Task requirements =>
Exactly as written, return every line of the data below apart from the pictures.

★ ★ ★ ★ ★ ★ ★

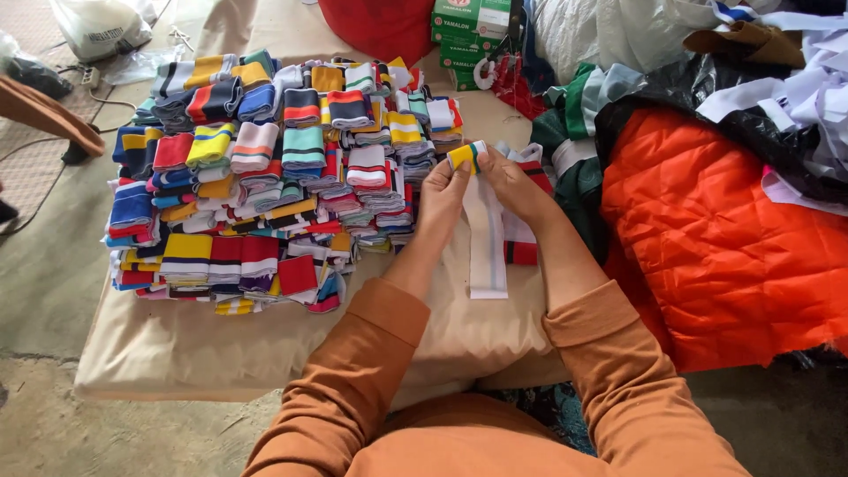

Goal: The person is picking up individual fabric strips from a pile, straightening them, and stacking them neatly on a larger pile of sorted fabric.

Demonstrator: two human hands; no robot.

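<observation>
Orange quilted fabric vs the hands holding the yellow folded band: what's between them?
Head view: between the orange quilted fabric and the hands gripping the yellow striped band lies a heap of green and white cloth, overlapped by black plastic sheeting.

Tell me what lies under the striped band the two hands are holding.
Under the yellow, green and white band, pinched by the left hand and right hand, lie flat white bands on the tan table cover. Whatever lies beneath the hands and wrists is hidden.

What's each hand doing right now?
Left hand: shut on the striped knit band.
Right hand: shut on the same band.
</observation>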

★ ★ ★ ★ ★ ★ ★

Result for this exercise =>
Goal: The person is picking up individual fabric strips from a pile, straightening them, and stacking them neatly on a larger pile of sorted fabric.

Demonstrator: two human hands; no robot.

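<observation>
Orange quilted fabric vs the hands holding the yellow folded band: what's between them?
Head view: between the orange quilted fabric and the hands gripping the yellow striped band lies a heap of green and white cloth, overlapped by black plastic sheeting.

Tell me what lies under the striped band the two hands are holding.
Under the yellow, green and white band, pinched by the left hand and right hand, lie flat white bands on the tan table cover. Whatever lies beneath the hands and wrists is hidden.

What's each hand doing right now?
Left hand: shut on the striped knit band.
Right hand: shut on the same band.
</observation>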

The exercise is complete as it stands.